Liberia’s Joseph Fahnbulleh says Africa is ready to challenge America’s dominance on the sprint circuit.
The 21-year-old was born in Minnesota in the United States but elected to race for the country his mother left because of political turmoil when she was 12.
South Africa’s Luxolo Adams will line up alongside Fahnbulleh in the 200m at August’s World Athletics Championships, while another South African, Akani Simbine, and Kenya’s Ferdinand Omanyala will be among those challenging for the 100m title.
“For a while, it’s been the the Americans. There’s a shift to the African side – I like that,” Fahnbulleh told the BBC World Service podcast The Warm Up Track.
“We are taking it by storm, but slowly. We’re not overwhelming, but you see more and more [African athletes] every year. I feel good about it.”
For Fahnbulleh, a fifth-place finish in the 200m at the Tokyo Olympics was followed by fourth at the World Championships in Oregon last July, where Adams also lined up in the final.
Is a medal finish now on the cards at next month’s World Championships in the Hungarian capital Budapest?

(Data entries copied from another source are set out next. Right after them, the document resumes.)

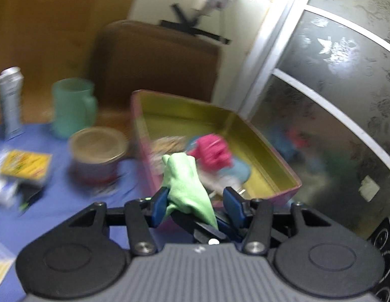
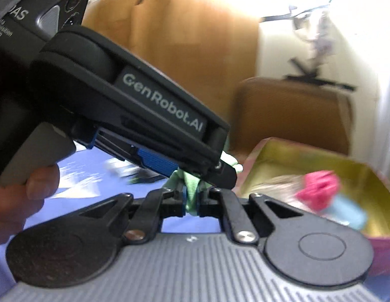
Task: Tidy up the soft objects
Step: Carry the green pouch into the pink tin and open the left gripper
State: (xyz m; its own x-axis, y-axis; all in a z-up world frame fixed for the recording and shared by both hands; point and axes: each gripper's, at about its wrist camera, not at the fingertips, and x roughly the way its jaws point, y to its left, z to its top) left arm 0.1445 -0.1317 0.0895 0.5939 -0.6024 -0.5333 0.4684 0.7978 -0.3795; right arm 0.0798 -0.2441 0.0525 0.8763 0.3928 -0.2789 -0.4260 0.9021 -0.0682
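The right gripper [image 2: 192,202] has its fingers clenched on a green cloth [image 2: 191,188], and the left gripper [image 1: 195,205] holds the same cloth [image 1: 186,183] with something dark against its left finger, its right finger standing clear. Just beyond, on the blue-covered table [image 1: 61,196], a pink box [image 1: 265,156] with a yellow inside holds a pink soft thing [image 1: 215,151] on a light-blue one [image 1: 239,170]. To the left stand a tin [image 1: 98,153], a teal mug [image 1: 74,107] and a silver tube [image 1: 9,100].

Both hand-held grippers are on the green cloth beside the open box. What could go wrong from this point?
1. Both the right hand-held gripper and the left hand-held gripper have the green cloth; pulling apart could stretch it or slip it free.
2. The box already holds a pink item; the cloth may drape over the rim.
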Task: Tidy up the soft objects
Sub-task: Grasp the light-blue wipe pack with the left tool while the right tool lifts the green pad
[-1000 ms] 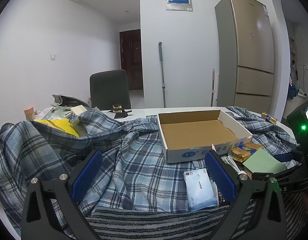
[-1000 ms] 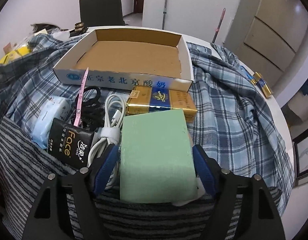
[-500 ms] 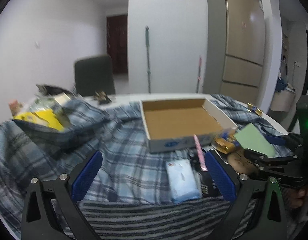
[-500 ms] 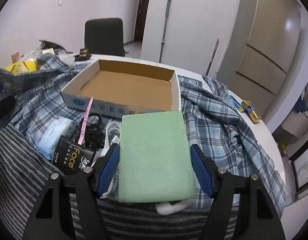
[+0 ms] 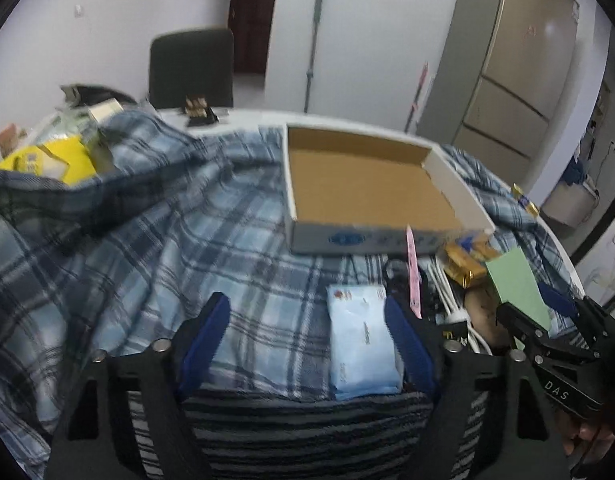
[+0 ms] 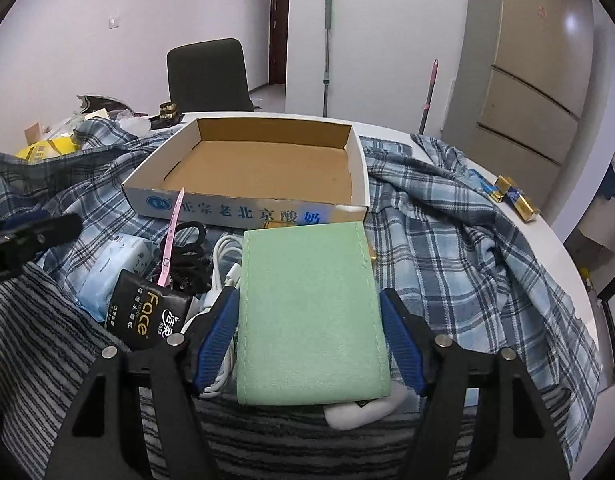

“I’m not really putting that pressure on myself,” Fahnbulleh said. “I will just go out there and compete, whether I get first, second or third.
“Every round I’m aiming to win but yes, the next logical step is third.”
Family issues and mental battles
Fahnbulleh won the 100m and 200m National Collegiate Athletics Association (NCAA) titles in 2022, dominating at the highest level of American national college competitions, which are regarded as a step to the professional circuit.
An injury at the end of his academic career delayed that progress – a period which Fahnbulleh says threatened everything.
“The first (NCAA) wasn’t really a surprise to me and my coach because we talked about it from the jump,” he said.
“The last two, if you know the story and you follow what has been happened to the athlete, were really special.
“At that time, it was family issues and a lot of mental battles because when you get injured in track and field, it’s not like you can come back four or five games later.
“It’s not like in the NBA where you can play with an injury – they’ll play through a broken finger. In track and field, everything works in unison.
“Knowing the story about what happened leading up to the two NCAAs, and then what I did, it was a special time.”
Fahnbulleh has yet to visit Liberia but says he has had contact with President George Weah and Weah’s son Timothy, who now represents the United States as a footballer.
The Tokyo Olympics represented Fahnbulleh’s first trip outside the US, and his appearance there prompted recognition from President Weah, who has switched from his highly successful career in football to serve in politics.
“He reached out to my coach, trying to plan something, but there was just so much buzz that I just wanted to go back home afterwards,” Fahnbulleh said.
“But I talk to Tim a lot. So whenever Tim goes, I’ll probably go over there as well. Tim is cool. If we had a [successful] soccer team, I believe Tim would play for [Liberia] as well, but each person does what’s best for them and their own life.
“I’m waiting on time off from my mum’s side so she can come with me. She is a hospice nurse so she doesn’t really get that much time off. When she has time off, then I will go.”
Next month’s World Championships in Budapest will take place between 19-27 August.